The Caribbean Development Bank, CDB, has again made it clear that there had been no finding by the Bank of fraud or corruption in declaring the mis-procurement in relation to the Yara-baqua River Defence Project in St. Vincent and the Grenadines.
The issue was discussed, during a meeting here this month involving President of the Caribbean Development Bank (CDB), Dr. Warren Smith, along with a team from the Bank, and Minister of Finance, Camillo Gonsalves along with other representatives of the Government of St Vincent and the Grenadines.
Dr. Smith highlighted the strong partnership with St Vincent and the Grenadines since the Bank commenced its operations almost 50 years ago. And he reiterated the Bank’s determination to continue working collaboratively with the Government to realise its desire for a better future for its people.
The President acknowledged the ongoing public discussion on the Yara-baqua River Defence Project in St Vincent and the Grenadines and the Bank’s recent decision to declare a mis-procurement on this Project.
He stressed the importance of clarity with respect to CDB’s procurement practices, particularly as recipients of CDB-financed projects are responsible for undertaking procurement in accordance with prevailing CDB procurement policies and procedures. He noted that for capital projects, recipients typically hire experienced independent consultants to prepare the technical designs and to evaluate, and advise on, the procurement and supervision of contractors.
Dr. Smith also noted that the CDB is not a party to the contracts awarded under a project, and plays a supervisory role, checking that the procurement process undertaken conforms to its guidelines. He said the Bank does not participate in the evaluation of bids or proposals. However, for major contracts, the Bank will provide a “no-objection” to key procurement documents, such as evaluation reports, before the process continues to the next stage.

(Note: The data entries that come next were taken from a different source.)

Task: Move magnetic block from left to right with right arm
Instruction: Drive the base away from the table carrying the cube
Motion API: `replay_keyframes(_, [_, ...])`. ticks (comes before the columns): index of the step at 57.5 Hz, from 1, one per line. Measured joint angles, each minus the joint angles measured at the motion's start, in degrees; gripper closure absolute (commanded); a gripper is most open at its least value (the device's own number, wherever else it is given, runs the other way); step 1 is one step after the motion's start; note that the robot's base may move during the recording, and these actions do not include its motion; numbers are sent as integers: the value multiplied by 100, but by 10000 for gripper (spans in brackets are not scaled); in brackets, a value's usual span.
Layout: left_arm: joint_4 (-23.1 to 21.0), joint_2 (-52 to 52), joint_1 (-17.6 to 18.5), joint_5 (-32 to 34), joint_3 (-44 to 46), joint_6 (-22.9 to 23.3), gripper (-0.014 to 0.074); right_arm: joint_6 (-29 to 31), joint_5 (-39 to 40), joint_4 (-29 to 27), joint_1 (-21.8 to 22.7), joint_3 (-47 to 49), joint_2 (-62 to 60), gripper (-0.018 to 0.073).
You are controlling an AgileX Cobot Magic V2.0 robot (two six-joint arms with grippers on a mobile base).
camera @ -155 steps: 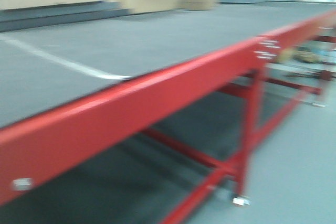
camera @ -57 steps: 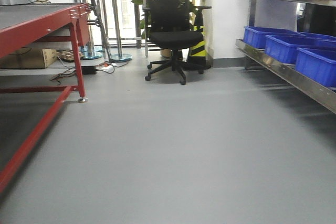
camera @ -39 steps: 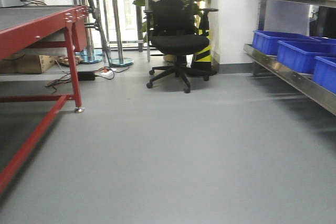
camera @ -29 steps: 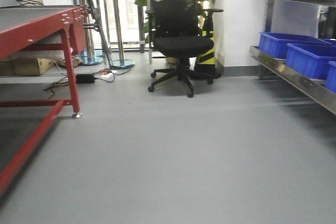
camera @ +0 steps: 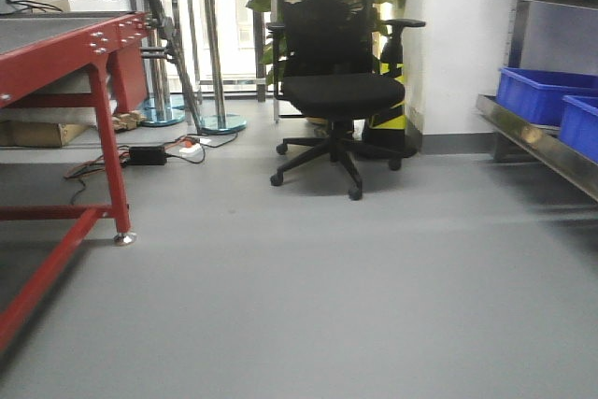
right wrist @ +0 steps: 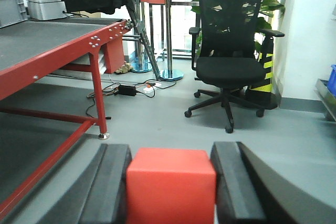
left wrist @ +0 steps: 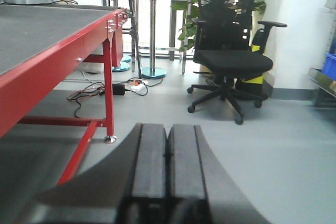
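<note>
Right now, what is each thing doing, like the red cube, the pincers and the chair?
Red cube: gripped between the right pincer's fingers.
Right pincer: shut on the red cube.
Left pincer: shut, holding nothing.
Office chair: upright on the floor, seat empty.
Blue bins: sitting on the metal shelf.

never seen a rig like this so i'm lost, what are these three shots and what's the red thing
It is a two-armed robot on wheels. The front view looks out from its body at a chair, with a red table at the picture's left. The other two views come from cameras on its wrists. The left fingers are pressed together, holding nothing. The right fingers clamp a red block, the thing it has to move.
</note>
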State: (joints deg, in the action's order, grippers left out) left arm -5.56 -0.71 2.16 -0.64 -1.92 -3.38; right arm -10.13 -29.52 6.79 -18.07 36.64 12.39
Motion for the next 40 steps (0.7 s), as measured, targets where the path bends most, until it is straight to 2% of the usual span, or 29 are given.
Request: replay_keyframes(40, [0, 0, 0, 0, 0, 0, 722, 0, 0, 10, 0, 0, 0, 365])
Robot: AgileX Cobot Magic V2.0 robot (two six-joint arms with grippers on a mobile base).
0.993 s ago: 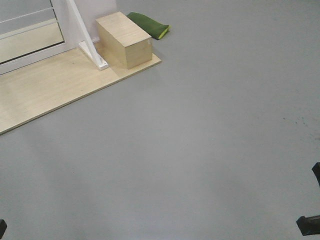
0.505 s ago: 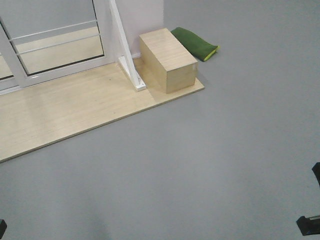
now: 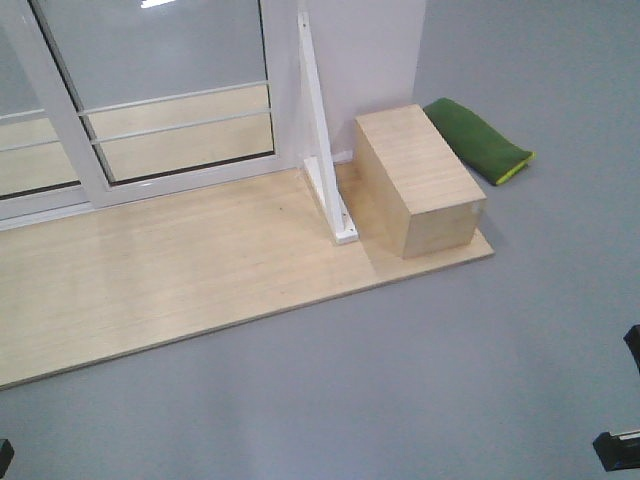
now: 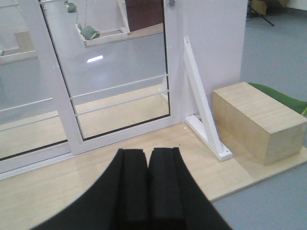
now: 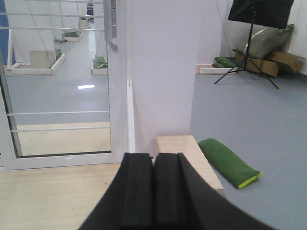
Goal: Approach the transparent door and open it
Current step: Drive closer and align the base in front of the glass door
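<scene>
Floor: a grey floor [image 3: 430, 380] spreads all round; a pale wooden platform [image 3: 180, 270] lies on it, ahead of both grippers, and runs up to the door frame.
Transparent door: the transparent door [image 4: 115, 62] stands upright at the far edge of the platform, straight ahead of the left gripper and ahead-left of the right gripper. It is clear glass in a white frame with two thin horizontal white bars low down.
Handle: a curved grey metal handle [image 5: 113, 26] sits on the door's edge stile, high up, ahead-left of the right gripper; the stile meets the white wall.
Second panel: another white-framed glass panel [image 4: 24, 96] stands ahead-left of the left gripper.
White wall: the white wall [image 5: 163, 72] rises straight ahead of the right gripper.
Brace: a white diagonal brace [image 4: 204, 108] leans ahead-right of the left gripper, its foot on the platform.
Wooden box: a wooden box [image 3: 420, 190] sits on the platform's right end, just beside the brace foot.
Green cushion: a green cushion [image 5: 230, 165] lies on the floor, ahead-right of the right gripper, near the box.
Left gripper: the left gripper [image 4: 147, 154] has its black fingers pressed together, holding nothing, well apart from the door.
Right gripper: the right gripper [image 5: 153, 156] is likewise closed and empty.
</scene>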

Against this background, Dr. Smith observed that mis-procurement may result when a contract is not procured in full compliance with CDB’s policies and procedures. He stated that even if a contract is awarded after obtaining a “no objection” from the CDB, the Bank may still declare mis-procurement in certain limited circumstances, including where it subsequently receives key information in relation to the process.
The President confirmed that the Bank had originally granted a “no objection” to the award of a contract under the Project, based on the bid evaluation report prepared by the independent consultants.
He said mis-procurement was subsequently declared by the Bank as the procurement process was determined, on review, to be not in accordance with the Bank’s procurement guidelines. The President reiterated his previous assertion that there had been no finding by the Bank of fraud or corruption in declaring the mis-procurement.
The CDB President drew attention to St. Vincent and the Grenadines’ new Public Procurement Act, which was passed in December 2018 as part of an ongoing procurement reform programme for member countries of the Organisation of Eastern Caribbean. He noted that with the passage of this Act, St Vincent and the Grenadines has one of the most robust legislative frameworks in the Caribbean.